THE PROBLEM - Leaving out the images, please reproduce each line below exactly.

MATERIAL PROVIDED -
--- START ---
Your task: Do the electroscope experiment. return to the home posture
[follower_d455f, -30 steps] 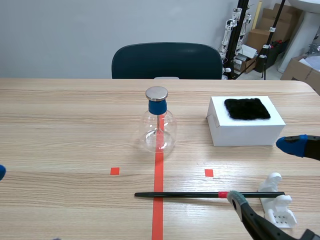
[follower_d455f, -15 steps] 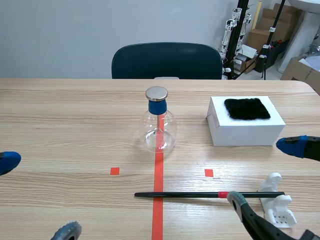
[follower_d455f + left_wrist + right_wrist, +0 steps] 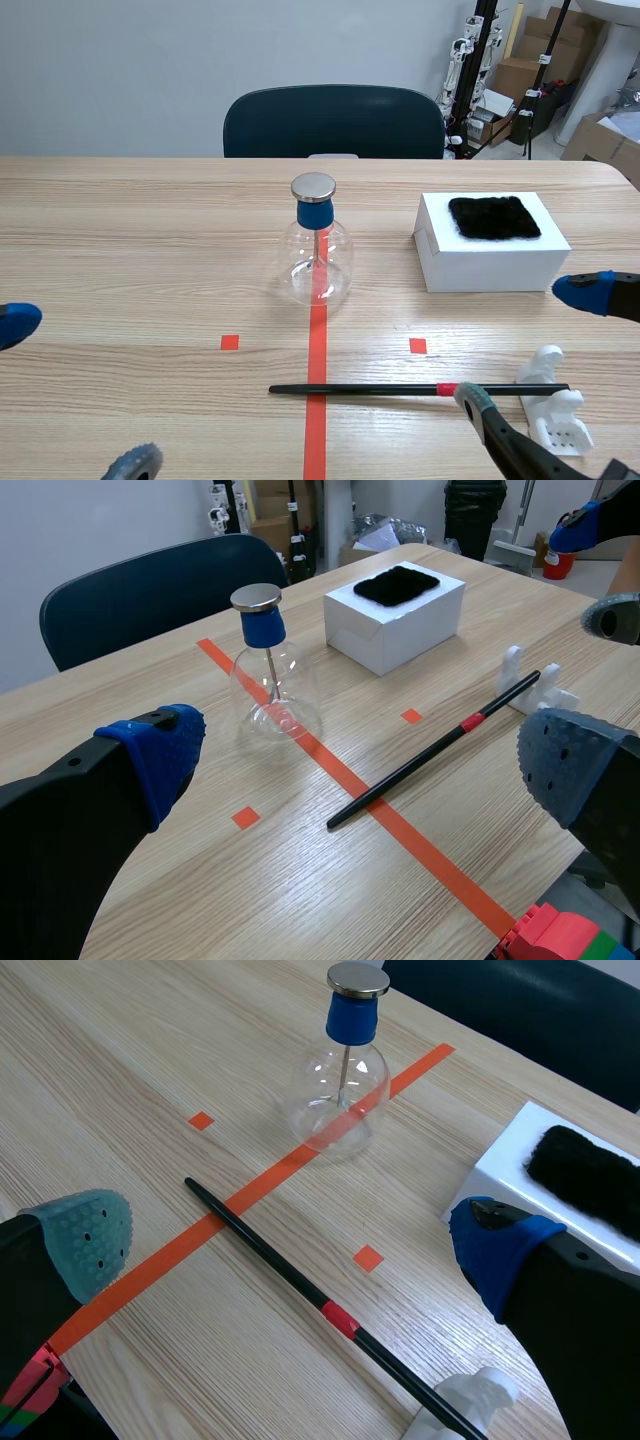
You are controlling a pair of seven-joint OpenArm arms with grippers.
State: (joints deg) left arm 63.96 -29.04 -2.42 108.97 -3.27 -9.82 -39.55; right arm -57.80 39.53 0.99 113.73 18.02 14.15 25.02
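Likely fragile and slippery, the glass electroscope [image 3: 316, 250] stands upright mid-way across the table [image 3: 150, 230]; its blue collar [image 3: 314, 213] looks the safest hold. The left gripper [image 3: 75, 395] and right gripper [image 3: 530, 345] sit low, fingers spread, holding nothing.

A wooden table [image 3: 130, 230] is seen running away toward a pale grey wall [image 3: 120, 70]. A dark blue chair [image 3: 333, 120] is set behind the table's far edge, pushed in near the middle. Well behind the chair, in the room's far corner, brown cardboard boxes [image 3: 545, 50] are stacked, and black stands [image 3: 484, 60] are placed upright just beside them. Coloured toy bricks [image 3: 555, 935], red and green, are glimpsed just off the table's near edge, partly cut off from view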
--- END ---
PROBLEM SOLUTION -
Your task: Do the electroscope experiment. return to the home posture
[follower_d455f, -30 steps] 
[follower_d455f, -15 steps] 
[follower_d455f + left_wrist + right_wrist, +0 steps] 
You are controlling a pair of seven-joint OpenArm arms with grippers.
State: (joints deg) left arm 63.96 -29.04 -2.42 108.97 -3.27 -9.82 -39.55; right arm -57.80 39.53 0.99 113.73 18.02 14.15 25.02
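Likely fragile and slippery, the glass electroscope [image 3: 316, 250] stands upright mid-way across the table [image 3: 150, 230]; its blue collar [image 3: 314, 213] looks the safest hold. The left gripper [image 3: 75, 395] and right gripper [image 3: 530, 345] sit low, fingers spread, holding nothing.

A wooden table [image 3: 130, 230] is seen running away toward a pale grey wall [image 3: 120, 70]. A dark blue chair [image 3: 333, 120] is set behind the table's far edge, pushed in near the middle. Well behind the chair, in the room's far corner, brown cardboard boxes [image 3: 545, 50] are stacked, and black stands [image 3: 484, 60] are placed upright just beside them. Coloured toy bricks [image 3: 555, 935], red and green, are glimpsed just off the table's near edge, partly cut off from view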

What the exercise asked for is now complete.